А следом в «Ящик» упало то самое «Пригатовтесь: на трасе будут дикоративные дожди. Кроме того, возможны град, а после забега — фейерверк». Счастье. Вот как это называется! А если с градом — так и вовсе синяя птица! Пуц бежит по трассе до самой высокой точки — тут сама собой образовалась замечательная смотровая площадка, с которой Каблуки собирается вести трансляцию, — и немеет. Потому что не узнаёт стадион, на котором провёл всю жизнь. Да нет же, он здесь впервые! На месте трибун выросли не парки — леса! — и пробились зелёные лужайки и склоны, увитые сложнейшей беговой трассой; на поле — настоящая зона отдыха: в самом центре не бассейн, что вы, а окружённое белым песком озерцо хитроумной формы, к которому ведёт… финишная прямая. Розовых лепестков ещё нет, но обязательно будут. Не обещано — дана клятва!..
Без репетиции нельзя. Вдруг заскучают зрители? — Проверим. Не проспят ли весь марафон каракурты? — Посмотрим. А зайцы? Так ли они дерзки, как расписывал Брем? — Оценим. Все ли волки выпущены из клеток? — Узнаем. Проходимы ли дубовые чащи? — Выясним. Что такое «дикоративный дождь»? — Испытаем. Хватит ли в фонарях свеч для уютного бега? — Увидим (в лучшем случае). Помогут ли детские рисунки? — Испробуем. Не будет ли сдувать или растапливать на открытых участках? — Опробуем. Не подведут ли любители? — Проконтролируем (в худшем случае хлебнём). Так ли уж скороходен Пуц в марафоне? — Сейчас, минутку.

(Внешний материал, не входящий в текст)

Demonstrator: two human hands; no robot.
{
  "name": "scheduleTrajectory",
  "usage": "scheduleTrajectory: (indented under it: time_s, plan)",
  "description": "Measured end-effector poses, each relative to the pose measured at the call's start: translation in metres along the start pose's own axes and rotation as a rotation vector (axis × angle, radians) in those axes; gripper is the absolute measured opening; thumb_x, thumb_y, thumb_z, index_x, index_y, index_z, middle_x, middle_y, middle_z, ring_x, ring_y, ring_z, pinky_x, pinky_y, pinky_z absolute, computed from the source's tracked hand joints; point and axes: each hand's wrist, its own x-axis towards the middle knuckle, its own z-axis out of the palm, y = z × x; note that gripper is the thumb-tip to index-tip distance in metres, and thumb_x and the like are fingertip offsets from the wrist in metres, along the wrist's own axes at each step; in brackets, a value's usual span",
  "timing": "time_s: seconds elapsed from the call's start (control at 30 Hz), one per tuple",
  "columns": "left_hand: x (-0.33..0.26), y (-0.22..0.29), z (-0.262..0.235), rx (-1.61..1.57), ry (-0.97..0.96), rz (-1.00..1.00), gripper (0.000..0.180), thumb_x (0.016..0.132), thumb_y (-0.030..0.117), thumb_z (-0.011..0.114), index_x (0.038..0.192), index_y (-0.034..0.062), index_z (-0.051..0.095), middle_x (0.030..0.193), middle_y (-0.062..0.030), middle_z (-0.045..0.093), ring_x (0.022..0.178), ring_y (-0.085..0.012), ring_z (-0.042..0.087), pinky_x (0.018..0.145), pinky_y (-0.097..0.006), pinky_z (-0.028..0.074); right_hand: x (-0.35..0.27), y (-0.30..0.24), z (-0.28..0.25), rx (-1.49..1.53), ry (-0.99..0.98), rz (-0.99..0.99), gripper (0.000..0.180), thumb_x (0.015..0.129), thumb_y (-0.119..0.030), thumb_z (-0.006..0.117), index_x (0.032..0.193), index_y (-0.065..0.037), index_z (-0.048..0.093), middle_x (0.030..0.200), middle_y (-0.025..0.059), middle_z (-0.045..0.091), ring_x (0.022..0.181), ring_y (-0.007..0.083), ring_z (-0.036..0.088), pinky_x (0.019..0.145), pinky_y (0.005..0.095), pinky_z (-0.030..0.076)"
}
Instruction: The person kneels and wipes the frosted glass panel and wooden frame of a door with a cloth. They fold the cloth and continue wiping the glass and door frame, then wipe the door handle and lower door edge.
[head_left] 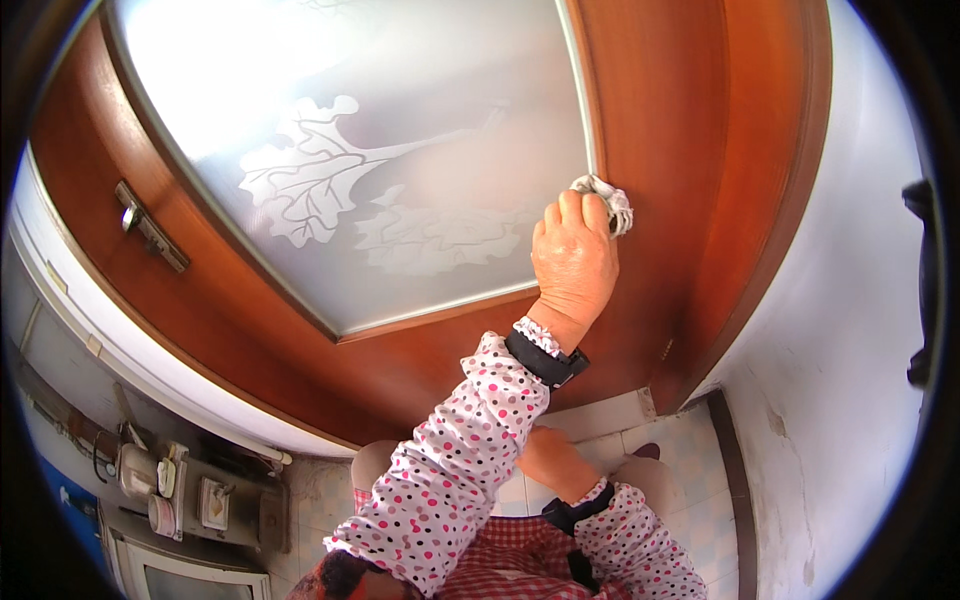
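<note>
Dotted white fabric covers both forearms nearest the camera, the left sleeve (445,470) crossing the middle and the right sleeve (640,545) lying lower down, above a red-and-white checked garment (520,560). Black bands circle the wrists, one on the left wrist (540,360) and one on the right (572,512). The left hand (575,245) is reached out, back toward the camera, its fingers curled and closed together over a crumpled greyish-white cloth (622,212). That cloth bulges out beyond the fingers and rests against the reddish-brown door (660,130), just beside the lower right part of its frosted glass pane (430,100), which bears a pale leaf pattern (310,170). The right hand (555,462) sits below, partly hidden behind the left sleeve; its fingers are covered, so I cannot tell whether they are spread or pressed together, or whether they hold anything. A metal latch (150,228) is fixed to the door's left side. At the lower left, on a dark stand (250,518), a whitish rectangular dish (203,500) holds something pale, too small to make out. Near it are a pinkish round container (161,518) and a rounded beige vessel (137,470), whose contents I cannot tell.
</note>
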Motion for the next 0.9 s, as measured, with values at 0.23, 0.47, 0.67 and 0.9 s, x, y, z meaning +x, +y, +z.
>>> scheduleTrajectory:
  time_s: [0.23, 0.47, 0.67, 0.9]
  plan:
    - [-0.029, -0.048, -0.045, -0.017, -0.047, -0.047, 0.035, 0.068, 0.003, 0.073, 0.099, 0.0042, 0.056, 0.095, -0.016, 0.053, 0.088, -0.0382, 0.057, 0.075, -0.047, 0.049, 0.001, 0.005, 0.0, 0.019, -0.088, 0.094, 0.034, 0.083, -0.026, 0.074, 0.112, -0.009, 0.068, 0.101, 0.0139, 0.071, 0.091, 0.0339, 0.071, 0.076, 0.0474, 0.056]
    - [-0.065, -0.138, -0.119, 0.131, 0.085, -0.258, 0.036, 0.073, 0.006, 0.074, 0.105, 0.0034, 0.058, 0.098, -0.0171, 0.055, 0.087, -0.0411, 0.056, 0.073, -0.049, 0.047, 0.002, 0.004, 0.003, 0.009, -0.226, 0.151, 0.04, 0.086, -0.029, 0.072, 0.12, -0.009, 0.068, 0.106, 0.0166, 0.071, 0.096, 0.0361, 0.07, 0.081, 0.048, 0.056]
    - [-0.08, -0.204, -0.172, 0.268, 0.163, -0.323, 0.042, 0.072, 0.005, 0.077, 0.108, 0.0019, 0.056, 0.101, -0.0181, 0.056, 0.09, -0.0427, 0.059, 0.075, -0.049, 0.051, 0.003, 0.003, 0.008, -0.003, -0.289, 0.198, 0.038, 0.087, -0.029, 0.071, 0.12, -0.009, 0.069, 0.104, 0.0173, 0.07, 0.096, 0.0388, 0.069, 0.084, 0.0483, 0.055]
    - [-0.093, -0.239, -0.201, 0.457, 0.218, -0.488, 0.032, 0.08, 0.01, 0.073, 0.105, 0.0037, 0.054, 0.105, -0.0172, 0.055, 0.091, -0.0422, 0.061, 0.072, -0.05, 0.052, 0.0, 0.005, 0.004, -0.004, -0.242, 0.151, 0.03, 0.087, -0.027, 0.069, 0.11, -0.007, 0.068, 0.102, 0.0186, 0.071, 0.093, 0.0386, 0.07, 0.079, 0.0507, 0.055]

Пуцу показалось, что трое суток репетиции пролетели в один миг. Вот он на общем старте, в толпе такой вязкости, что его ноги молотят воздух, почти оставаясь на месте. Вот он наконец-то вырывается из любительских ласк и становится собой. Вот первая ночь, ошеломившая его запахами — а ведь он до сих пор не замечал их: липы, дубы и клёны вдруг вздумали зацвести в один день, и этот неописуемый воздух, пропитавший его с пяток до макушки, навсегда останется с ним. Вот сосновый бор, по которому он всякий раз не просто бежал — летел, словно не было позади ни дней, ни километров. А вот и озеро на финише, в которое он вонзился на исходе третьего утра. Конечно же, первым.
Всё было по-настоящему, только без розовых лепестков (их заменили новогодними блёстками) и фейерверка (просто включили громкоговоритель). Ну и града почему-то не было. Хохочущий Пуц, впервые в жизни оказавшийся в воде (жаль: ноль эмоций, как с гуся), из которой его тут же выловили, умножает эти трое суток на шесть, с запасом, и понимает, что сумеет. Дождавшись последнего финишировавшего любителя, он бросает в свой «Ящик» заранее заготовленную записку: «Ну всё, начинаем!» Перебежав к другому «Ящику», для «тех, кто сверху», скороход, нисколько не удивляясь установившейся скорости связи, достаёт из него конверт, распечатывает его, читает и даёт отмашку Масе Каблукам, наблюдающей за ним в бинокль с вершины трассы.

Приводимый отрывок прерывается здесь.